Your reply must be the number of lines in the entries that hold the word "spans", and nothing else.

(Dataset records)
Start of Block
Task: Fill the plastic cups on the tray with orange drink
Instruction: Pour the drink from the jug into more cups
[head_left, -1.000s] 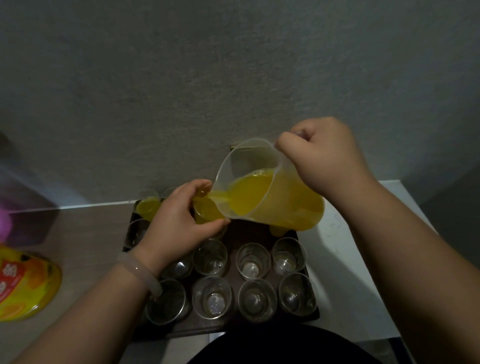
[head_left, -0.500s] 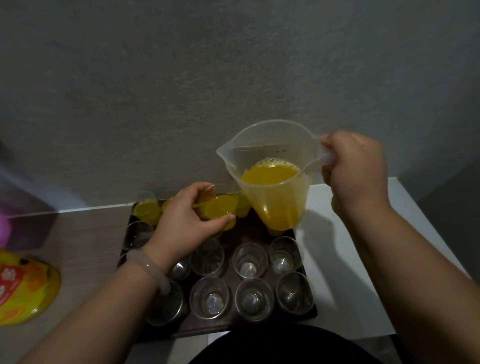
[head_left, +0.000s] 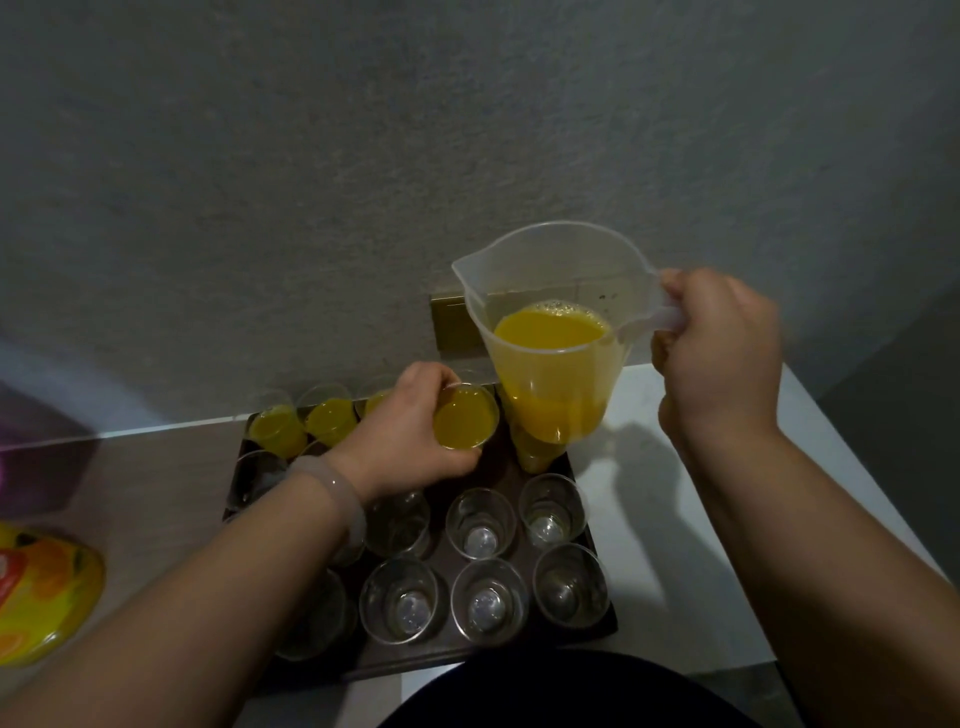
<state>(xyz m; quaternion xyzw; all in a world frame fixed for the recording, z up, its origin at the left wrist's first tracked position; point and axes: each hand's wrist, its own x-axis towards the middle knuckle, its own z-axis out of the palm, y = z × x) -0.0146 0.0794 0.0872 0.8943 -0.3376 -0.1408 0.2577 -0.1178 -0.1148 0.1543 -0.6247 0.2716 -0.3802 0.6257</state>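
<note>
My left hand (head_left: 402, 434) grips a plastic cup (head_left: 464, 418) full of orange drink, low over the back of the dark tray (head_left: 605, 621). My right hand (head_left: 714, 353) holds the handle of a clear plastic jug (head_left: 553, 332), upright and about half full of orange drink, above the tray's back right corner. Filled cups (head_left: 278, 428) stand along the tray's back row, one (head_left: 532, 452) under the jug. Several empty clear cups (head_left: 480, 522) fill the two front rows; my left forearm hides some of them.
The tray lies on a counter against a grey wall (head_left: 311, 182). A yellow and orange packet (head_left: 39, 592) lies at the left edge. A purple object (head_left: 36, 441) sits at the far left. A brass-coloured wall plate (head_left: 454, 322) is behind the jug.
The jug has tipped back from pouring to upright and moved right and up. My left hand has carried the filled cup down toward the tray's back row.
</note>
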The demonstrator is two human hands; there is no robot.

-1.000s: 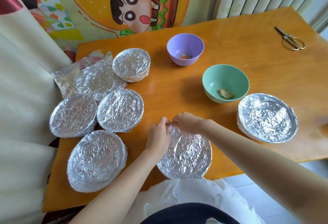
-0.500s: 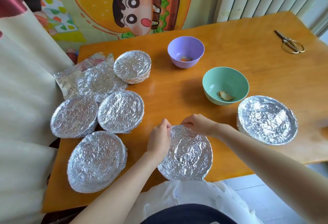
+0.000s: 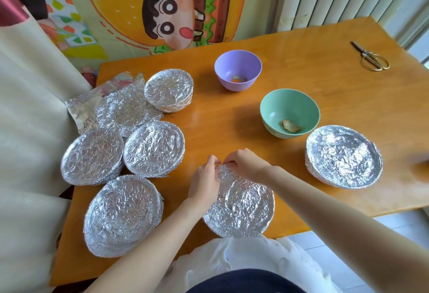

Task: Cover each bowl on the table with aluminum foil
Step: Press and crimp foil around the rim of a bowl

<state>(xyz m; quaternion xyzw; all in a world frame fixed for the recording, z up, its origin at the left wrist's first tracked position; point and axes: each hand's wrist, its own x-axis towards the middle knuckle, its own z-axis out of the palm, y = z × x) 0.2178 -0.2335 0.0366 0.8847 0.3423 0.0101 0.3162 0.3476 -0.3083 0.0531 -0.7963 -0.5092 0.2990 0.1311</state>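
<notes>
While my hands pinch at it, the near bowl (image 3: 241,204): fully under crinkled silver foil (image 3: 234,190), top dished in, edge folded down round the rim. It sits at the near edge of the surface (image 3: 220,118), right in front of me.
Hands: left hand (image 3: 205,181) has fingers curled, pinching the foil at the bowl's far rim. The right hand (image 3: 243,162) does the same, with fingertips just beside the left's. I cannot tell if they touch.
Covered bowls: six counted.
- One is the near bowl.
- One is the right-side bowl (image 3: 343,157).
- Four are bunched at left: far left bowl (image 3: 168,89), middle left bowl (image 3: 154,148), outer left bowl (image 3: 91,157) and near left bowl (image 3: 123,215).
- All show the same wrinkled silver skin.
Open bowls: two. The purple bowl (image 3: 238,73) and green bowl (image 3: 290,112) each have a small food scrap at the bottom. Both lie beyond my hands, mid surface.
Loose foil (image 3: 125,110): a round-crimped sheet lying flat in the left bunch, with a flatter bit sticking out past the surface edge. I cannot tell if it is one piece or two.
Scissors (image 3: 371,57): one pair, far right, well apart from everything.
</notes>
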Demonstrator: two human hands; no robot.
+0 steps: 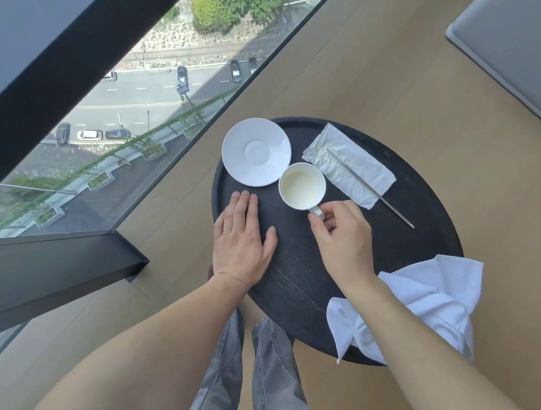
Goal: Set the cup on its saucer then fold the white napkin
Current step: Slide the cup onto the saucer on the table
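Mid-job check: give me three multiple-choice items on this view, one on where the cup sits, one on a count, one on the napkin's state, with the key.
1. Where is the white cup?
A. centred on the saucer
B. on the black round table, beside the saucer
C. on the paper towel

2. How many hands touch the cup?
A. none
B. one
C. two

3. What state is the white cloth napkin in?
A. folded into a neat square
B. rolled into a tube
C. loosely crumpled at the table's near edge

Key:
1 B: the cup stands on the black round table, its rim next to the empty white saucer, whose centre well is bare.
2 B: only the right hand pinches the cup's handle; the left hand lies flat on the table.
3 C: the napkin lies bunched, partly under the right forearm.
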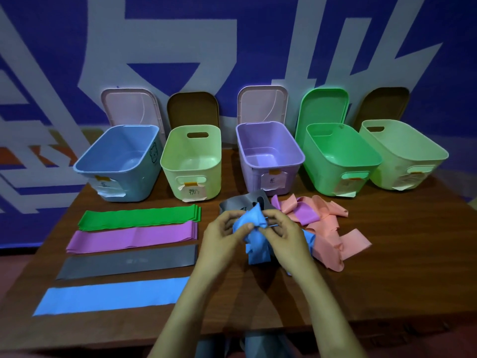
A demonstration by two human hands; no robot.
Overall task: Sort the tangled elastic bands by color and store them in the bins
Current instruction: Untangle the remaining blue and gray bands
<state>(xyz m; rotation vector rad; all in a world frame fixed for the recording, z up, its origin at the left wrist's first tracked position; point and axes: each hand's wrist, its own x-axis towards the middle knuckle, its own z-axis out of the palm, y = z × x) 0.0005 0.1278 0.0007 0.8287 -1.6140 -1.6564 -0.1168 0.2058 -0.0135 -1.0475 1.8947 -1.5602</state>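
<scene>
Pinching a knotted blue band (251, 220) in left hand (222, 236) and right hand (284, 233), above the table (387, 280) beside the pink tangle (327, 228). Tease folds apart gently, no yanking; possibly snagged on grey band (245, 202) behind. Lay flat onto blue strip (111, 295).

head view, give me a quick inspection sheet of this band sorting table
surface: brown wooden table.
job's things: laid flat at left, far to near: green bands, purple bands, grey band, blue band; knotted blue band in the hands; tangled pile of pink, purple and grey bands at right; row of five open bins at the back, no bands seen inside.
clutter: nothing seen.
grippers: left hand and right hand both pinch the knotted blue band.
cables: nothing seen.
surroundings: lids leaning behind the bins; blue and white wall.
</scene>
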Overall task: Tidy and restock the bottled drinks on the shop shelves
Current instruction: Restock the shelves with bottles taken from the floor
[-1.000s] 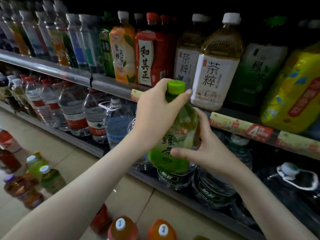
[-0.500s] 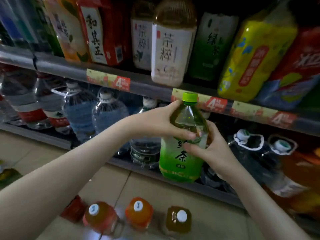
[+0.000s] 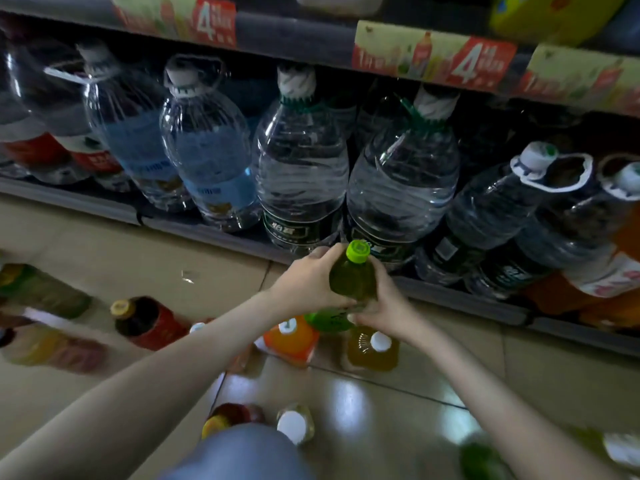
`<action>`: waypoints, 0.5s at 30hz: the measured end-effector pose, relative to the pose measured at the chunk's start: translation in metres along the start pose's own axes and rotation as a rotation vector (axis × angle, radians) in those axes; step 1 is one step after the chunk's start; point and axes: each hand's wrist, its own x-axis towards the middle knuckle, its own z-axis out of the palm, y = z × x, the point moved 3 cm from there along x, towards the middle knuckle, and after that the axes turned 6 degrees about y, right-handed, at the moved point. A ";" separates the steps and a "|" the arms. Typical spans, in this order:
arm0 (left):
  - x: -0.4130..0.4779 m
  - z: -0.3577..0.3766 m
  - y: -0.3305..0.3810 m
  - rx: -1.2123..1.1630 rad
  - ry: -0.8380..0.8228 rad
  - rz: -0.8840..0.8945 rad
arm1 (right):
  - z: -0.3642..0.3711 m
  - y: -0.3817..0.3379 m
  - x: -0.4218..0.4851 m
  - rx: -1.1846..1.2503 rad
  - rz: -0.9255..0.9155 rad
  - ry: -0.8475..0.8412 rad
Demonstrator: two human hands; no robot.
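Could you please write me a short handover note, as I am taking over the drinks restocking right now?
Left hand grips the green-capped tea bottle near its shoulder; right hand grips the same bottle lower down.
It is held low in front of the bottom shelf, which is lined with large water bottles.
Done: nothing I can confirm.
Left: find this bottle a place, then shelve the bottles on the floor, among them an orange bottle, an amber bottle and a red-labelled bottle.
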 end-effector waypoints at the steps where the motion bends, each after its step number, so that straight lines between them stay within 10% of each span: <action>1: 0.005 0.005 -0.003 -0.008 0.022 -0.015 | 0.003 0.010 -0.001 -0.001 0.037 -0.023; 9: 0.022 0.051 -0.019 -0.013 -0.052 0.018 | 0.011 0.064 -0.042 -0.704 0.044 -0.048; 15: 0.021 0.090 -0.042 0.095 -0.268 -0.019 | 0.006 0.062 -0.055 -0.540 -0.048 0.041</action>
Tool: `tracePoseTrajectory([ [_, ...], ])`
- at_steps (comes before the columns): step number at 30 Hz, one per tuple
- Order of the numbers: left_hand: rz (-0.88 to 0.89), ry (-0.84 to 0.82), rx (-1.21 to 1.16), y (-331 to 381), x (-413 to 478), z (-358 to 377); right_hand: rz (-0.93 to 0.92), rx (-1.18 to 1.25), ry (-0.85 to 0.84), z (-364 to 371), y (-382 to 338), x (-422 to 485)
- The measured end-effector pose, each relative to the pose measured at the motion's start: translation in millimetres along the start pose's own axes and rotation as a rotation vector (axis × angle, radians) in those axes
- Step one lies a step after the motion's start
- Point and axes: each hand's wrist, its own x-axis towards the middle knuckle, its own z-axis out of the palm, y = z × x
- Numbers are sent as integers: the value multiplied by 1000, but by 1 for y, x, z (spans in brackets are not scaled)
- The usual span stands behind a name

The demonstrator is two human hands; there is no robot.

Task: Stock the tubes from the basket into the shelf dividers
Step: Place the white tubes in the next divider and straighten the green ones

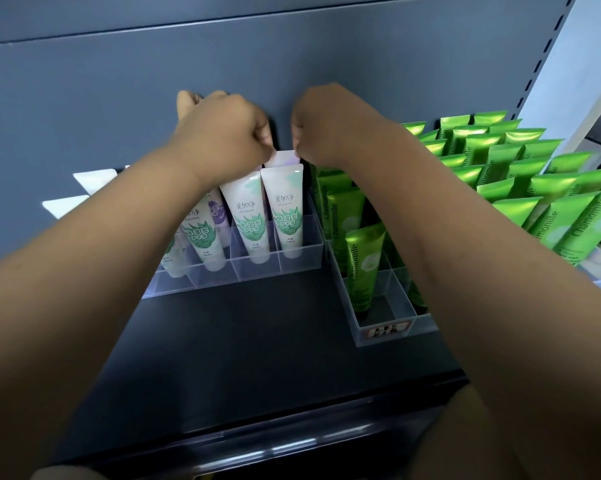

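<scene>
Dark shelf [257,327] — clear dividers [278,265] with white tubes [249,216], clear bin [389,327] with green tubes [365,268].

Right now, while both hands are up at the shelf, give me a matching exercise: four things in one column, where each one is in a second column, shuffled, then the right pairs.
Column one
1. pale tube
2. green Chamomile tubes
3. purple-printed tube
4. label

Column two
A. on the front wall of the right clear divider
B. in the left clear divider, behind the front white leaf-print tubes
C. pinched at its top between the left hand and the right hand
D. filling the right side of the shelf

Pairs: 1-C, 2-D, 3-B, 4-A
</scene>
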Motion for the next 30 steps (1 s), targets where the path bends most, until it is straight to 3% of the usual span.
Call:
tracePoseTrajectory([
  [13, -34, -18, -53, 6, -16, -11, 6, 45, -20, -10, -3, -6],
  [19, -60, 105, -92, 20, -37, -34, -16, 81, 49, -34, 0, -26],
  [25, 67, 306, -396, 59, -88, -46, -65, 119, 176, -51, 17, -74],
  [27, 85, 293, -488, 77, -102, -49, -62, 171, 206, -54, 23, -92],
  [30, -69, 159, -775, 102, -121, -48, -58, 246, 293, -56, 29, -121],
])
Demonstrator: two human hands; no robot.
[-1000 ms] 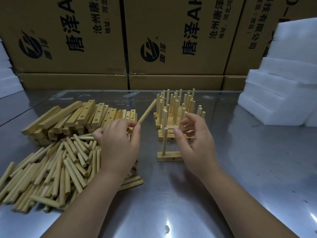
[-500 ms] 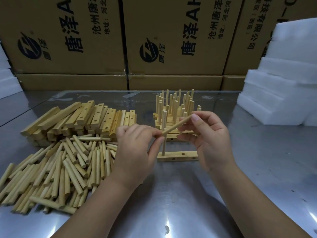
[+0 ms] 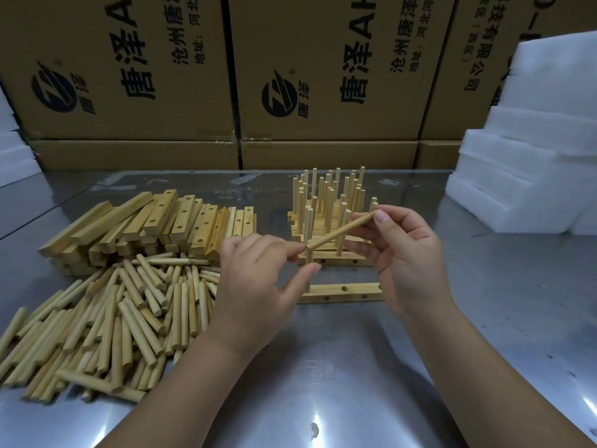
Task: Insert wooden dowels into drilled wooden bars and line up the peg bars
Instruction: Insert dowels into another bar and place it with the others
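place: a workshop or packing room | signs: big brown boxes stacked behind, white foam blocks, shiny metal table, heaps of wooden sticks and bars

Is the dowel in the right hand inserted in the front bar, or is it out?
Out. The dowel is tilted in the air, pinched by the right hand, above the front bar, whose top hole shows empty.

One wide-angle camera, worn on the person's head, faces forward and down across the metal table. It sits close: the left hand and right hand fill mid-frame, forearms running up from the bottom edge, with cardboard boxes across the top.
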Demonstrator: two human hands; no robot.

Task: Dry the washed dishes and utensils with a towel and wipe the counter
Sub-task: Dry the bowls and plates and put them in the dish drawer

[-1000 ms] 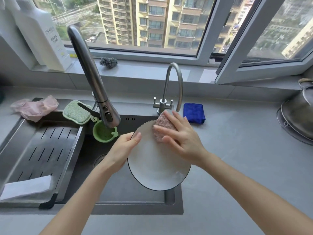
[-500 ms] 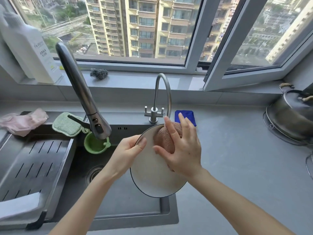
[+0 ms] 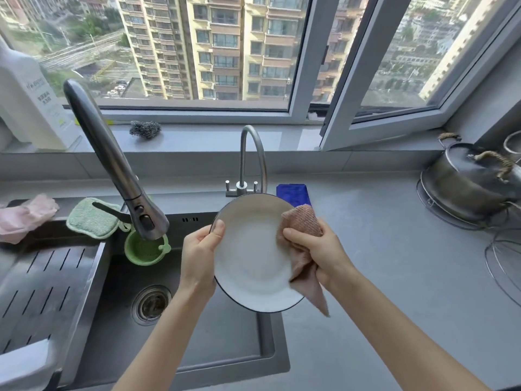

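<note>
Grey table (image 3: 394, 277) takes up most of the view, with the dark sink (image 3: 197, 348) sunk into it on the left. Both forearms come up from the bottom edge and meet over the sink's right side, holding a white plate (image 3: 251, 258) with a dark rim, tilted so its face points up at the camera.

Left hand (image 3: 198, 255) grips the plate's left edge, thumb hooked over the rim onto the face, fingers hidden behind. Right hand (image 3: 318, 249) is curled tight round a bunched pink towel (image 3: 303, 221) pressed against the plate's right rim, with a loose corner of the towel dangling below the wrist.

Smaller stuff: metal pot (image 3: 465, 190) far right, blue cloth (image 3: 293, 193) just behind the plate, green sponge (image 3: 90, 218) by the big faucet (image 3: 112, 165).
</note>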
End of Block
• [RESPONSE AREA] 2